And speaking of changing technology, when we hit
the road four years ago there was no way to MIG weld directly from
12-volt batteries. Hence I have been carting my 240-volt welder
all over Australia. About a year ago I saw an advertisement for
a tiny MIG welder that connected to a battery. And today I've ordered
one. If it works as claimed I'll be a very happy chappy.
Sat 7 Jan 2006
Late in the afternoon it became obvious that we were in for some
weather. We batten down the hatches and watch the show.

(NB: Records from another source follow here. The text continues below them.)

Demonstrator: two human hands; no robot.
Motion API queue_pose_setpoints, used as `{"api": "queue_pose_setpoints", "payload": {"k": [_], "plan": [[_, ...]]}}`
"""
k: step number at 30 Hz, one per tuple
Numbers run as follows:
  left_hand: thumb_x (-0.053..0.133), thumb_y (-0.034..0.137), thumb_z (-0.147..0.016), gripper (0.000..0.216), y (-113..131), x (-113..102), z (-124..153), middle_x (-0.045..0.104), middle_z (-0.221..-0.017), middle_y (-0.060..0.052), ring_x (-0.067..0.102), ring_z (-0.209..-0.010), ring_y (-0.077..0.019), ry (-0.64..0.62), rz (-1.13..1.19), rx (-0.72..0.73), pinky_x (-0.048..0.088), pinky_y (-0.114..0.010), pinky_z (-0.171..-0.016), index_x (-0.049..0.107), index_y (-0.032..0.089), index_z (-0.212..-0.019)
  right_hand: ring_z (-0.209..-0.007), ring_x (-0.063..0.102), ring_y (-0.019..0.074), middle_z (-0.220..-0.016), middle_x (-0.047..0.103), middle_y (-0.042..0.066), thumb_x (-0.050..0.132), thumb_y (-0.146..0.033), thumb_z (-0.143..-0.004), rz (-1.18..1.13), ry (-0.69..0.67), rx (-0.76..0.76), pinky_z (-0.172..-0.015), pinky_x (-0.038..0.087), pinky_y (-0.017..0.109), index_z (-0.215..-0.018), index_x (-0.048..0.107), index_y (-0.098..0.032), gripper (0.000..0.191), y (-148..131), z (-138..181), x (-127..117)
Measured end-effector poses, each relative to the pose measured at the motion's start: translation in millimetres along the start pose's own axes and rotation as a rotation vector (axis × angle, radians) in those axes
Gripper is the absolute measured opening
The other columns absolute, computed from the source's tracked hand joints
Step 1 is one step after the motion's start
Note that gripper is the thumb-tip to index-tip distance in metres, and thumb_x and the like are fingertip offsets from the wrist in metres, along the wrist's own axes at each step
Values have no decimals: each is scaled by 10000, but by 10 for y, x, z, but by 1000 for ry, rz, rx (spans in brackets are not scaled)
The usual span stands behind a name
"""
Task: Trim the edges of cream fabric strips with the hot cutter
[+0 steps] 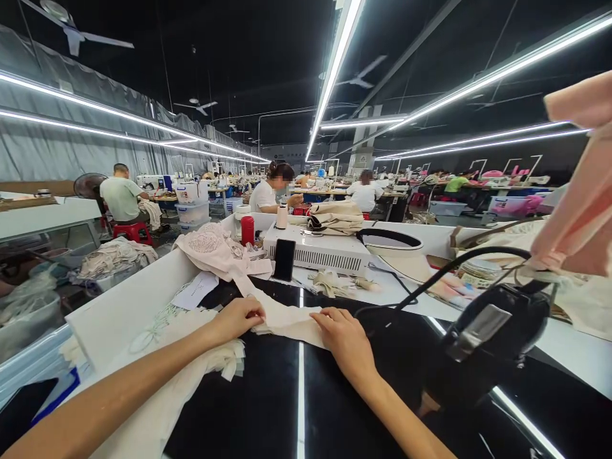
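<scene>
A pale pink strip of fabric (pixel 282 315) lies across a glossy black worktop (pixel 268 408), running back to a lace-edged garment piece (pixel 210 245). My left hand (pixel 239 317) rests on the strip's near left part, fingers curled and pinched on the cloth. My right hand (pixel 347 338) lies on the strip's right end, fingers bent down and pressing it. A stack of cream fabric pieces (pixel 191 363) sits under my left forearm.
A black iron-like tool (pixel 488 338) with a cable stands at the right. Behind are a white machine box (pixel 325 252), a black phone (pixel 284 259), a red flask (pixel 247 230), folded cloth (pixel 337 217) and hanging pink fabric (pixel 581 210). Other workers sit at far tables.
</scene>
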State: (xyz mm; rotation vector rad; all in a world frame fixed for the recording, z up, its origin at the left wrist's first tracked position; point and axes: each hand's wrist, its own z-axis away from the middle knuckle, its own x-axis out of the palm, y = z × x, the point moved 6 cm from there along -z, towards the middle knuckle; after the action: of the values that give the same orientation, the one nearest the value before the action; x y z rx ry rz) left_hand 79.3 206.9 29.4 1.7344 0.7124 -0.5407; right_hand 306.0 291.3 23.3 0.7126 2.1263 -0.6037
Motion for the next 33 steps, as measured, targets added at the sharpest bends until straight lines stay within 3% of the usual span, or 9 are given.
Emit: {"api": "queue_pose_setpoints", "payload": {"k": [9,15,17,20,26,29,33], "plan": [[608,262,-876,145,40,22,69,736,-950,-48,644,-921,-238,-125,-200,29,427,-300,-833,741,205,-873,-851,631,214,-963,749,61,517,-112,-972,220,-51,-165,-710,409,338,-1056,770,-249,300,-109,143,64],[458,334,-991,333,152,-14,138,756,-972,-55,659,-924,-241,-144,-248,39,440,-300,-830,751,209,-893,-838,622,230,-919,725,74,493,-104,-963,272,-61,-190,-701,377,352,-1057,755,-219,301,-228,222,28],[454,337,-991,327,187,-125,164,759,-1097,-54,659,-1030,-251,-125,-255,31,441,-301,-893,759,220,-1006,-842,627,236,-929,724,77,487,-66,-938,272,-64,-201,-703,380,355,-1099,746,-211,338,-273,252,7],[435,350,-990,354,194,-457,240,725,-1238,-49,637,-1128,-254,-49,-281,-13,421,-307,-968,737,232,-1134,-873,646,240,-979,726,78,471,-30,-910,243,-65,-224,-720,410,354,-1194,713,-198,409,-353,308,-32],[512,413,-897,293,-93,-1180,713,724,-878,-62,630,-807,-254,26,-411,-269,396,-320,-702,701,197,-841,-845,683,204,-998,720,61,464,-56,-927,4,-50,-330,-749,513,335,-1126,719,-221,363,-584,509,-101],[578,450,-843,271,-259,-1285,1032,697,-814,-49,606,-753,-241,19,-439,-389,356,-306,-643,661,196,-801,-856,702,217,-985,719,64,462,-87,-945,-146,-45,-365,-757,559,352,-1069,732,-240,334,-698,597,-102],[615,363,-787,168,-380,-1202,1285,684,-827,-22,611,-786,-226,33,-405,-443,372,-289,-669,625,197,-815,-883,715,224,-1020,721,73,448,-82,-937,-247,-110,-397,-769,591,364,-1008,738,-254,345,-865,661,-83]]}}
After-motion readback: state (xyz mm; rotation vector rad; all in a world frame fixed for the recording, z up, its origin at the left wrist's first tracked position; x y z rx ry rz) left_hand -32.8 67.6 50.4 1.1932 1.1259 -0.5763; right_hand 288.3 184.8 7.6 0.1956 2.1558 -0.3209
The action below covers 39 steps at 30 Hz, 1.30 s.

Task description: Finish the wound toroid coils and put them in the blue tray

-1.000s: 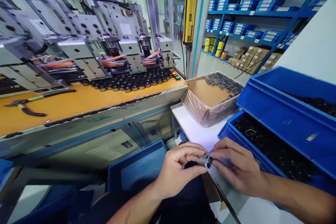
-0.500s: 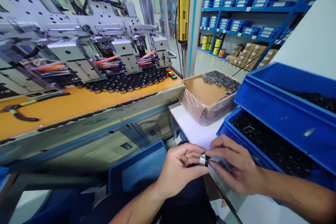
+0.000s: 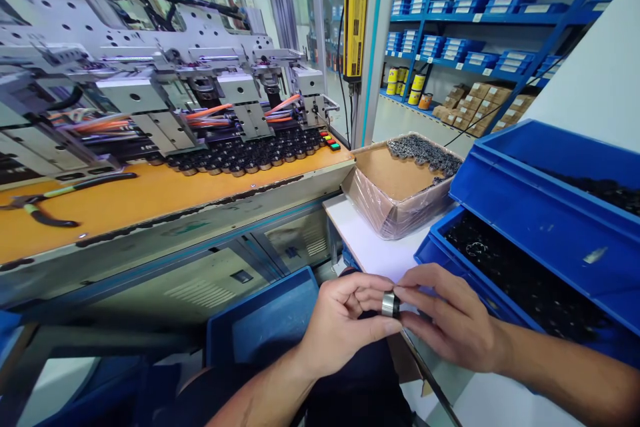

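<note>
Between my two hands is a small silver metal ring (image 3: pixel 388 304) with a black part (image 3: pixel 397 306) at its right side. My left hand (image 3: pixel 345 320) grips the ring from the left, thumb below and fingers above. From the right, the fingertips and thumb of my right hand (image 3: pixel 450 320) close on the black part. Both hands are over my lap, in front of the white side table (image 3: pixel 357 227). What lies inside my right palm is hidden.
A plastic-wrapped carton (image 3: pixel 395 210) with dark parts stands on the side table. Blue bins (image 3: pixel 540 213) of black parts are stacked at right. The machine bench (image 3: pixel 200 197) at left bears rows of black-and-metal parts (image 3: pixel 240 157) and pliers (image 3: pixel 55 200). A blue tray (image 3: pixel 265 313) sits below.
My right fingers have closed up against the ring's black side. The dark bits seen under my right fingers before no longer show. The view has shifted slightly.
</note>
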Available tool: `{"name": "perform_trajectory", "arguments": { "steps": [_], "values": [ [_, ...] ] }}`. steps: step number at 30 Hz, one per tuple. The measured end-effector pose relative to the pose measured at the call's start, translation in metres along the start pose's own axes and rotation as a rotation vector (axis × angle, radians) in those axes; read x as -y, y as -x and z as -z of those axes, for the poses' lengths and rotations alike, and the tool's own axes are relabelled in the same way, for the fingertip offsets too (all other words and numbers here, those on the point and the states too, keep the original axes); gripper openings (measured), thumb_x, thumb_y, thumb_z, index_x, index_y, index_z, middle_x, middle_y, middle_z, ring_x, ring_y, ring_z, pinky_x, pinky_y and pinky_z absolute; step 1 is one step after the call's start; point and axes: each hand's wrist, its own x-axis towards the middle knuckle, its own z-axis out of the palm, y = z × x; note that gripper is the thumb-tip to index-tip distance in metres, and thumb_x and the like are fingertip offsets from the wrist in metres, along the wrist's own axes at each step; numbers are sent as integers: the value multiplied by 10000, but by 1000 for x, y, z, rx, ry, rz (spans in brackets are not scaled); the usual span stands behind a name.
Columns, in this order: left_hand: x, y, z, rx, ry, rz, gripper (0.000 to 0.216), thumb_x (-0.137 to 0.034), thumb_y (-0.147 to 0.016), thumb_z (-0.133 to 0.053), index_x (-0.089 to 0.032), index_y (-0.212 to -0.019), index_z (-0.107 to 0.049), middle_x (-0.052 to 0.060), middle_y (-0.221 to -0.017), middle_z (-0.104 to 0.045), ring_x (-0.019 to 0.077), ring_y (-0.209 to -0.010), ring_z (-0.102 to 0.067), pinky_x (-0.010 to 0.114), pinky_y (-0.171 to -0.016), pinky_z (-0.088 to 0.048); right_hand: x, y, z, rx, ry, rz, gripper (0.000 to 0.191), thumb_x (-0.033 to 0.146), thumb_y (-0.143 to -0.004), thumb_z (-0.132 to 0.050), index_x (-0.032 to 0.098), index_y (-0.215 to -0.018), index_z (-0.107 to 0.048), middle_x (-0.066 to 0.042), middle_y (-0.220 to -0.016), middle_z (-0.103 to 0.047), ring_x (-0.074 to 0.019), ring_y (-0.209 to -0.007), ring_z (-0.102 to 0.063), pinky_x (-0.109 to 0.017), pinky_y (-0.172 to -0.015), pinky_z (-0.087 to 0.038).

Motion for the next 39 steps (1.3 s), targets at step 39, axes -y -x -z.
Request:
{"name": "perform_trajectory", "arguments": {
  "steps": [39],
  "values": [
    [-6, 1, -3, -37, 31, 75, 406, 55, -649, -777, -185, -975, -750, 38, -925, -757, 108, -846, -723, 160, -789, -577, 0, -1, 0, -21, 14, 35, 207, 89, -904, -613, 36, -1104, -606, -131, -1001, -592, -183, -937, -572, -329, -762, -550]
  ]
}}
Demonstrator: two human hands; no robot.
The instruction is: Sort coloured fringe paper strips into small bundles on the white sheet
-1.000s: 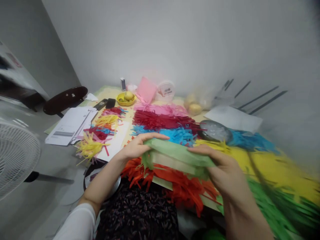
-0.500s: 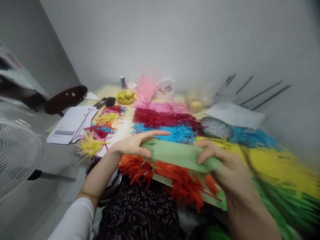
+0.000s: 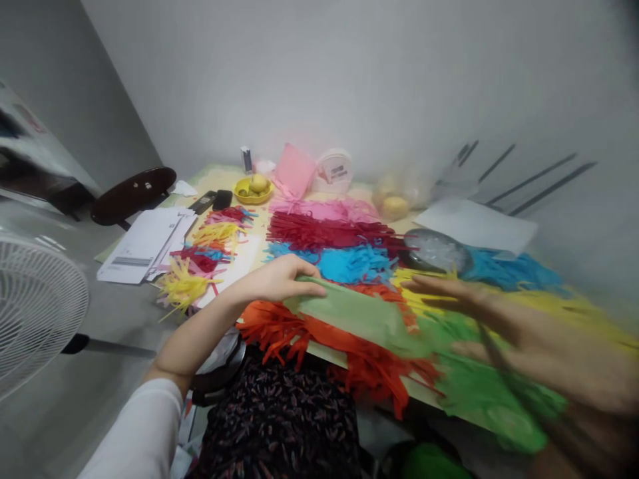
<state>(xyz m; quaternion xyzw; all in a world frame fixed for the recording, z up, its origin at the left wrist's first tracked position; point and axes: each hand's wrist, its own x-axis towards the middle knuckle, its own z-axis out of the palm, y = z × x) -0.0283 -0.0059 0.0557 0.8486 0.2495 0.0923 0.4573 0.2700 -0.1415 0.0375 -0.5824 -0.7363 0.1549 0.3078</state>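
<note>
My left hand (image 3: 285, 279) pinches the left end of a light green strip of tissue paper (image 3: 357, 311), thumb on one side and fingers on the other. The strip stretches over orange fringed paper (image 3: 279, 326) near the table's front edge. To the right, my right hand (image 3: 474, 313) is apart from the strip, fingers stretched and spread, smeared a little by motion. Beneath and beside it lies green fringed paper (image 3: 494, 392). Blue fringed paper (image 3: 354, 265) and dark red fringed paper (image 3: 324, 231) lie just beyond the strip.
Small multicoloured fringe bunches (image 3: 190, 279) and white printed sheets (image 3: 140, 249) lie at the left. A yellow bowl of fruit (image 3: 253, 189), a round tub (image 3: 333, 171) and a grey oval dish (image 3: 436, 251) stand farther back. A white fan (image 3: 40, 313) is at the far left.
My right hand has let go of the green strip and moved right, its fingers opening out. My left hand still holds the strip, and the strip's right end has dropped.
</note>
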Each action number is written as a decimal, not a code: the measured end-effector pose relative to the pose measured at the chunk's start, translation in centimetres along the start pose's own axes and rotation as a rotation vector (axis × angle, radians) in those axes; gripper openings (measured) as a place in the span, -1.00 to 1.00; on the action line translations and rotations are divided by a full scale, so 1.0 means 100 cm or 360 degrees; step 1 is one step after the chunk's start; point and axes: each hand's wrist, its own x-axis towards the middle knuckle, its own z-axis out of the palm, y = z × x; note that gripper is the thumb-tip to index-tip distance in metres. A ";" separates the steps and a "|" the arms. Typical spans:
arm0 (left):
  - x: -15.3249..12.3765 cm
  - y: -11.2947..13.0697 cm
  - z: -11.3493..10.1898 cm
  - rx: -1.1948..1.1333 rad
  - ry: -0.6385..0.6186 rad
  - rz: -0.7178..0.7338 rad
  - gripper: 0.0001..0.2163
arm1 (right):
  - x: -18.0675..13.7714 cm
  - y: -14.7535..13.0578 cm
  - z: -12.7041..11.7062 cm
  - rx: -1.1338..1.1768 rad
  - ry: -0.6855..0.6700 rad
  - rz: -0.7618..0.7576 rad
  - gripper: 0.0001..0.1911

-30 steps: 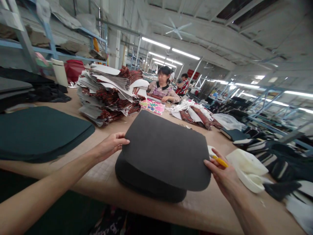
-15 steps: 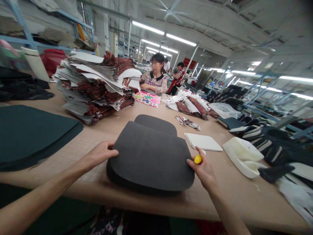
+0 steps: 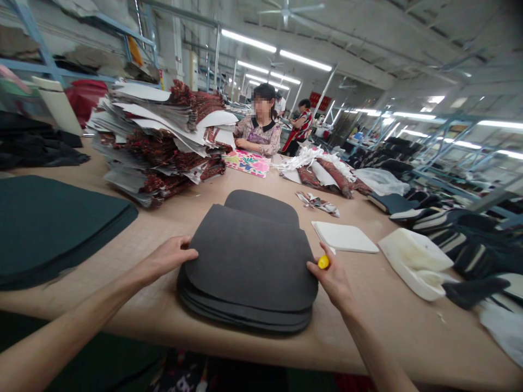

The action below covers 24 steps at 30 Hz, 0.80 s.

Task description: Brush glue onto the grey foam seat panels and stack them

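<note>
Stack of dark grey sheets [image 3: 245, 316] — lies at the near edge of the worktop [image 3: 388, 321], centre. Layer edges at the front: four or five, exact count unclear. Top sheet [image 3: 249, 256] sits roughly flush; one more dark sheet [image 3: 261, 204] juts out behind it.

Left hand [image 3: 165, 258]: fingers loosely curled against the top sheet's left edge; whether they pinch it cannot be told. Right hand [image 3: 333, 277]: at the stack's right edge, closed round one small yellow object [image 3: 323, 262], only its round end showing.

Right of the stack: one flat white pad [image 3: 345, 237], then a white tray-like piece [image 3: 412, 261] — contents hard to make out. One patterned scrap [image 3: 316, 202] behind.

Left: one low pile of dark green sheets [image 3: 57, 218], cut off by the frame. Beyond it, a tall untidy heap of red-patterned and grey pieces [image 3: 159, 141].

Far end: two people, one seated [image 3: 261, 133], one standing [image 3: 301, 126].
</note>
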 end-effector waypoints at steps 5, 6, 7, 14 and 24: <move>-0.002 0.001 -0.004 -0.0088 -0.0014 0.0026 -0.81 | -0.003 -0.009 -0.008 0.0100 -0.0006 0.0025 -0.09; -0.001 0.000 -0.005 -0.0095 -0.0023 0.0039 -0.81 | -0.005 -0.009 -0.009 0.0127 -0.0024 0.0025 -0.09; -0.001 -0.002 -0.006 -0.0100 -0.0036 0.0045 -0.80 | -0.006 -0.007 -0.009 0.0155 -0.0039 0.0030 -0.10; -0.004 -0.006 -0.009 -0.0143 -0.0161 0.0008 -0.74 | -0.013 0.016 -0.004 0.0280 -0.0058 0.0091 -0.15; -0.002 0.012 -0.009 -0.0069 -0.0065 0.0101 -0.75 | -0.003 0.006 -0.009 0.0332 0.0038 0.0012 -0.15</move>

Amazing light just before the storm.
Lighting and our new TV aerial
Wed 11 Jan 2006
Tomorrow the truck is booked into Bundaberg Truck Align to have
the left-hand rear spring pack reset. The truck has to be at the
workshop first thing in the morning so, rather than be up at the
crack of dawn, we drive it down to Bundy this afternoon and camp
on a grassy area about 100m from the workshop.
Procession caterpillars on the march.
Thu 12 Jan 2006
While the springs are being reset we head into town to buy some
more bits for the Cruiser.
By late afternoon the truck is ready, we pick
it up and return to last night's camp site.
Sat 14 Jan 2006
We go for a walk around the block, looking for insects.
Various insects found on the walk.
Sun 15 Jan 2006
We go for another walk looking for insects.
A plant hopper, cocoon, and two praying mantises.
A ridge backed grasshopper.
Shields bug and a lynx spider.
A huge stick insect.
A huge mushroom.
Another stick insect.
Native cotton seed pod.
Tue 17 Jan 2006
We go for yet another walk looking for bugs. I'm enjoying myself,
I hope it's not too boring for you.
A robber fly and a built-like-a-tank beetle.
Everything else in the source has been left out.